SSH Key Management at Scale

Key Generation Best Practices

# Generate an Ed25519 key (recommended - fast, secure, short)
ssh-keygen -t ed25519 -C "[email protected]" -f ~/.ssh/id_ed25519

# Generate an RSA key (for compatibility with older systems)
ssh-keygen -t rsa -b 4096 -C "[email protected]" -f ~/.ssh/id_rsa

# Always use a passphrase for private keys
# Use ssh-agent to avoid typing it repeatedly
eval "$(ssh-agent -s)"
ssh-add ~/.ssh/id_ed25519

The Problem with authorized_keys at Scale

The traditional approach of managing ~/.ssh/authorized_keys files on every server breaks down quickly:

• Adding a new team member requires touching every server
• Revoking access for a departing employee requires touching every server
• Key rotation requires coordinated updates across all servers
• There is no central audit trail of who has access to what
• Stale keys accumulate and are never cleaned up

SSH Certificates: The Scalable Solution

SSH certificates solve the key distribution problem. Instead of distributing public keys to every server, you set up a Certificate Authority (CA). Servers trust the CA. Users present certificates signed by the CA. Revoking access means revoking the certificate, not touching any server.

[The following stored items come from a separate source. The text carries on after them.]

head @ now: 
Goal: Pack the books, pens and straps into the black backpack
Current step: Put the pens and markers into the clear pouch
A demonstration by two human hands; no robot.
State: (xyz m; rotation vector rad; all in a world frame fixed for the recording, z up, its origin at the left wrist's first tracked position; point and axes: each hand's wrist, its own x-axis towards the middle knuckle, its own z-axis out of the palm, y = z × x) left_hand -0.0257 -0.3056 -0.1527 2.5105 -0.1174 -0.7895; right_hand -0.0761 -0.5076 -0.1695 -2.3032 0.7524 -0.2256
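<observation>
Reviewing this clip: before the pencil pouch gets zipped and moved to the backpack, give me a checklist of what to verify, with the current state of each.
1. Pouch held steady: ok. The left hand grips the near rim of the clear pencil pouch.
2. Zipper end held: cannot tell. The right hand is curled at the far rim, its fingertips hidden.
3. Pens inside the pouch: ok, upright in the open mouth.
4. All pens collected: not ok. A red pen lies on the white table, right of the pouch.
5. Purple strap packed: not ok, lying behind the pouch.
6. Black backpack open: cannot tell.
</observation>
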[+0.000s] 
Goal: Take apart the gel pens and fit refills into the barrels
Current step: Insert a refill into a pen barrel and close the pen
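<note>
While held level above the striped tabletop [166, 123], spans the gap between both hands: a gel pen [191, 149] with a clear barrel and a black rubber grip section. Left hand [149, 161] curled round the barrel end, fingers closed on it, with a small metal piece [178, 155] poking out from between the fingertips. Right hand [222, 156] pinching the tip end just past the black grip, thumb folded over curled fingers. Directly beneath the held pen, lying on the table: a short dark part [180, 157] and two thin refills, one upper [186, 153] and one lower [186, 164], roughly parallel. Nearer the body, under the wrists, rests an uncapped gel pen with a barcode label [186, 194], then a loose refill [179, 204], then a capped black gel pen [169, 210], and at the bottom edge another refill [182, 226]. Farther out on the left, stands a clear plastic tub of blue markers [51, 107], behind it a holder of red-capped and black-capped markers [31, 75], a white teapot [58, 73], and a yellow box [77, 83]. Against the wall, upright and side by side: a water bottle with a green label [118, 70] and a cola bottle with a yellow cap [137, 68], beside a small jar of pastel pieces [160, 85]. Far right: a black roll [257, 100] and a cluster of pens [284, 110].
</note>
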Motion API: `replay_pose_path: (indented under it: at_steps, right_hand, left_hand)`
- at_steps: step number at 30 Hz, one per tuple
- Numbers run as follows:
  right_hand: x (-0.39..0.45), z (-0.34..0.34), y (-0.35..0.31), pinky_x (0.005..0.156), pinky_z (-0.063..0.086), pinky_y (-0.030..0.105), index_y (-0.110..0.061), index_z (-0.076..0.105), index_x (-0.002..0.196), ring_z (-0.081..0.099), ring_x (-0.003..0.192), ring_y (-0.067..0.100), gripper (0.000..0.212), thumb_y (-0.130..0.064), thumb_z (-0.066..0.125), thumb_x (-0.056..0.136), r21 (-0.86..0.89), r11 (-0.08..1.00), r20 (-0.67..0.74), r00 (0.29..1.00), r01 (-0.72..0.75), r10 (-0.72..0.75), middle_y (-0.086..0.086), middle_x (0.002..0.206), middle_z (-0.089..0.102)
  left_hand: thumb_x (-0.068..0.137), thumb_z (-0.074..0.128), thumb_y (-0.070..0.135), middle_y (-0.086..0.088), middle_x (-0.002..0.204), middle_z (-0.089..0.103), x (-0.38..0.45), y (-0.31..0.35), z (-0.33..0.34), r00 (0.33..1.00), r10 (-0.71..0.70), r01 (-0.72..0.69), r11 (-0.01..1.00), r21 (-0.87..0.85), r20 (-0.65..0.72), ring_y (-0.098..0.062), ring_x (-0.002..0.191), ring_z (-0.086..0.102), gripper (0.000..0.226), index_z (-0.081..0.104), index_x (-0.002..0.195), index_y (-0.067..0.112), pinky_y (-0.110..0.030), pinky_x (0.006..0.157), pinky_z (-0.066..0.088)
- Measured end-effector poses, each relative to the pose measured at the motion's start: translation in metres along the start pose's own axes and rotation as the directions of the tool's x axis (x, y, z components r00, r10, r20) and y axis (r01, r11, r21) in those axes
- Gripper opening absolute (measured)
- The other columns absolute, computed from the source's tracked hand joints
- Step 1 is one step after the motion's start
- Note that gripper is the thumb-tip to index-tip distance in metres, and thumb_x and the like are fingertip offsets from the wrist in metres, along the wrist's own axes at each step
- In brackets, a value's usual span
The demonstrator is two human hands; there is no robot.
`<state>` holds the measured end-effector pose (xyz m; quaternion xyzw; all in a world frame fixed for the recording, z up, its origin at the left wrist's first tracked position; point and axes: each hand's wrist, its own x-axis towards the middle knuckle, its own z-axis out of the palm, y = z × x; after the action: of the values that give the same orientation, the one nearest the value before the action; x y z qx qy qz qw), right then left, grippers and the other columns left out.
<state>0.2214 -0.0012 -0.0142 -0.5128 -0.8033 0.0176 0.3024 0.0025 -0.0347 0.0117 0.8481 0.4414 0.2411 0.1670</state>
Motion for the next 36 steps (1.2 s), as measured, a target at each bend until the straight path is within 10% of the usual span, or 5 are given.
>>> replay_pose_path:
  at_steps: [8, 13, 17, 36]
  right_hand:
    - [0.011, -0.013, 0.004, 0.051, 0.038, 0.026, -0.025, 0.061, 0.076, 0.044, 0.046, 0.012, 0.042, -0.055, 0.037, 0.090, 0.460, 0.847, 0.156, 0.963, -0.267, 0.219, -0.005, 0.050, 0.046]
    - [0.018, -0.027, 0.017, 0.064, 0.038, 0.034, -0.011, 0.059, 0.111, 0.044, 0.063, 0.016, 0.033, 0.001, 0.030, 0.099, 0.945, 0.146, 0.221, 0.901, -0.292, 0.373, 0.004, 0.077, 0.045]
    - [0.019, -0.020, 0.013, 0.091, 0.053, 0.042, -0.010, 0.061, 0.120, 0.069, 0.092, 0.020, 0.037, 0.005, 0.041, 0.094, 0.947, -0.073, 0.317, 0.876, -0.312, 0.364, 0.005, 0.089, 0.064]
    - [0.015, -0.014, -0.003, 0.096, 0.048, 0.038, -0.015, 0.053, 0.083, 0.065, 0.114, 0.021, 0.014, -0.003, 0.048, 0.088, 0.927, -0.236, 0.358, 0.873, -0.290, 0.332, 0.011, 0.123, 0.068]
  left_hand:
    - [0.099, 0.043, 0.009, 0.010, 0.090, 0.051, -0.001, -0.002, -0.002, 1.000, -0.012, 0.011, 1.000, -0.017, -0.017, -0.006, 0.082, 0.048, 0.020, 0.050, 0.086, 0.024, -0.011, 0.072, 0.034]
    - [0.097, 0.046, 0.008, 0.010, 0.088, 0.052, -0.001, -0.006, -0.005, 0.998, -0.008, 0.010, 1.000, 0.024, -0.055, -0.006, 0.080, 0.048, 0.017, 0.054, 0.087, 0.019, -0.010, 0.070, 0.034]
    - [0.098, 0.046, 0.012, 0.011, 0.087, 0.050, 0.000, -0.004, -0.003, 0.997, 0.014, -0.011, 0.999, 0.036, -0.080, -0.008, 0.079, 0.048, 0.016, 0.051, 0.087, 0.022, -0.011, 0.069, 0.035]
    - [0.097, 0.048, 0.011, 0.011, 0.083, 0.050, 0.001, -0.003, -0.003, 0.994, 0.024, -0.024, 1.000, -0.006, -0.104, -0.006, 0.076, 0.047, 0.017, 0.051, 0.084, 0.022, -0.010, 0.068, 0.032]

# Step 1: Create an SSH Certificate Authority
ssh-keygen -t ed25519 -f /etc/ssh/ca_user_key -C "SSH User CA"
ssh-keygen -t ed25519 -f /etc/ssh/ca_host_key -C "SSH Host CA"

# Step 2: Configure servers to trust the user CA
# /etc/ssh/sshd_config
TrustedUserCAKeys /etc/ssh/ca_user_key.pub

# Step 3: Sign a user's public key (creates a certificate)
ssh-keygen -s /etc/ssh/ca_user_key \
  -I "[email protected]" \
  -n deploy,admin \
  -V +12h \
  -z 1001 \
  ~/.ssh/id_ed25519.pub

# This creates ~/.ssh/id_ed25519-cert.pub
# -I: Key identity (for audit logs)
# -n: Principals (authorized usernames on the server)
# -V: Validity period (12 hours)
# -z: Serial number (for revocation)

# Step 4: User connects normally (certificate is used automatically)
ssh [email protected]

# Step 5: Inspect a certificate
ssh-keygen -L -f ~/.ssh/id_ed25519-cert.pub
# Type: [email protected] user certificate
# Public key: ED25519-CERT SHA256:...
# Signing CA: ED25519 SHA256:... (using ssh-ed25519)
# Key ID: "[email protected]"
# Serial: 1001
# Valid: from 2025-05-03T08:00:00 to 2025-05-03T20:00:00
# Principals: deploy, admin

Host Certificates (Eliminating TOFU)

# Sign the server's host key
ssh-keygen -s /etc/ssh/ca_host_key \
  -I "server.example.com" \
  -h \
  -n server.example.com,10.0.0.5 \
  -V +365d \
  /etc/ssh/ssh_host_ed25519_key.pub

# Configure the server to present its certificate
# /etc/ssh/sshd_config
HostCertificate /etc/ssh/ssh_host_ed25519_key-cert.pub

# Configure clients to trust the host CA
# ~/.ssh/known_hosts (or /etc/ssh/ssh_known_hosts)
@cert-authority *.example.com ssh-ed25519 AAAA... (CA public key)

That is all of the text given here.